Aluminum Cans vs PET: An ISO-LCA Perspective with Ball Corporation as Your Beverage Packaging Partner

Drink it today, back on shelf in 60 days: the closed-loop reality of aluminum

You drink from an aluminum can today; in roughly 60 days, that same material can be back on shelf as a new can. That is the practical power of aluminum’s infinite recyclability—no downcycling—and why brands working with Ball Corporation as their beverage packaging partner are rapidly shifting to cans in high-recovery markets.

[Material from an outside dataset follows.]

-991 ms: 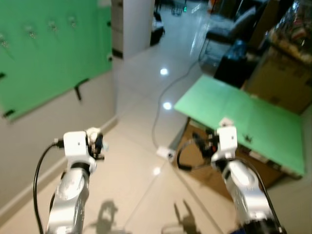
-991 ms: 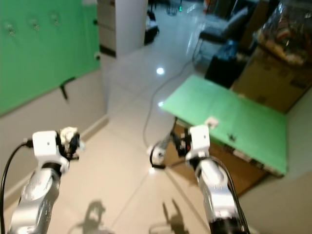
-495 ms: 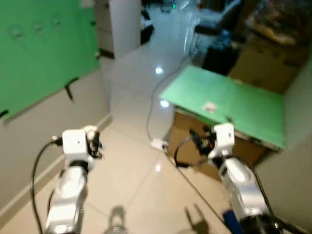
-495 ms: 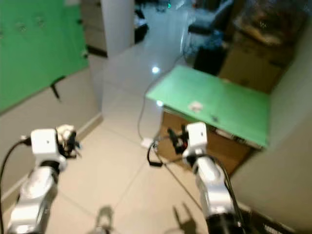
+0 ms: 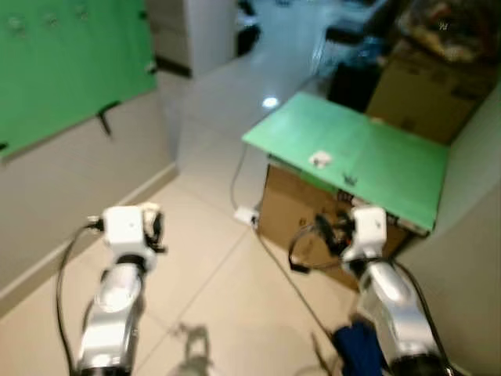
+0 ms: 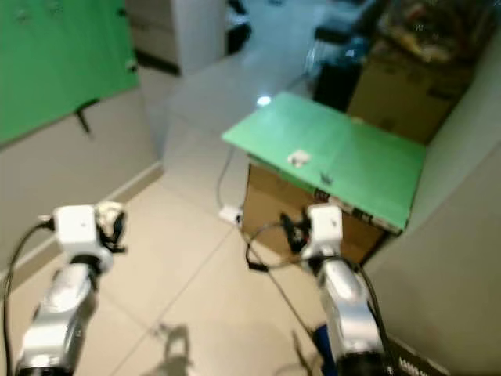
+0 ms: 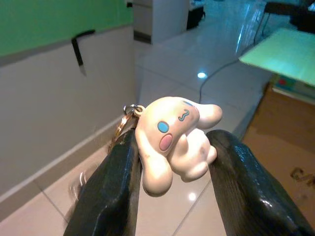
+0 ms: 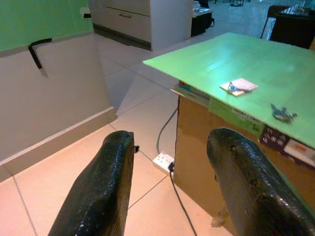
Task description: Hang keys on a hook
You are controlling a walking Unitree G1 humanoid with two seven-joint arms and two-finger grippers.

In simple terms: recycled aluminum saves about 95% of the energy required to make primary aluminum, and Ball Corporation cans routinely achieve around 90% recycled content today. Pair that with strong real-world recovery rates, and aluminum cans deliver a compelling lifecycle advantage over PET plastic bottles.

ISO 14040 LCA head-to-head: aluminum can vs PET bottle

Ball Corporation commissioned a third-party ISO 14040-compliant LCA in March 2024 to compare 500 ml aluminum cans with 500 ml PET bottles from cradle-to-grave (raw materials, manufacturing, transport, use, and end-of-life). Key findings for every 1,000 packages:

  • Raw materials: Aluminum can with ~90% recycled content significantly reduces upstream emissions versus PET with ~30% rPET. In the study, the aluminum pathway achieved markedly lower embedded carbon due to the 95% energy savings of recycled aluminum.
  • Manufacturing: Can forming plus 360° printing consumed less energy per unit than PET’s blow-molding and labeling, yielding a ~32% lower manufacturing-stage footprint for cans.
  • Transport: Lightweighting matters. At ~12 g per can vs ~18 g per PET bottle, transport emissions favored aluminum by ~33% over the test route, improving load efficiency and cutting fuel-related emissions.
  • End-of-life recovery credit: Real-world recovery rates dominated the results. Aluminum’s ~75% recovery rate (U.S. average) delivered a large carbon credit versus PET’s ~29% recovery rate.

Bottom line: The LCA concluded the aluminum can’s total lifecycle carbon footprint was roughly 61% lower than PET’s under high-recovery conditions (illustratively 15 kg vs 39 kg CO2 per 1,000 packages), primarily because high recycled content and robust recovery rates compound the 95% energy saving advantage of recycled aluminum.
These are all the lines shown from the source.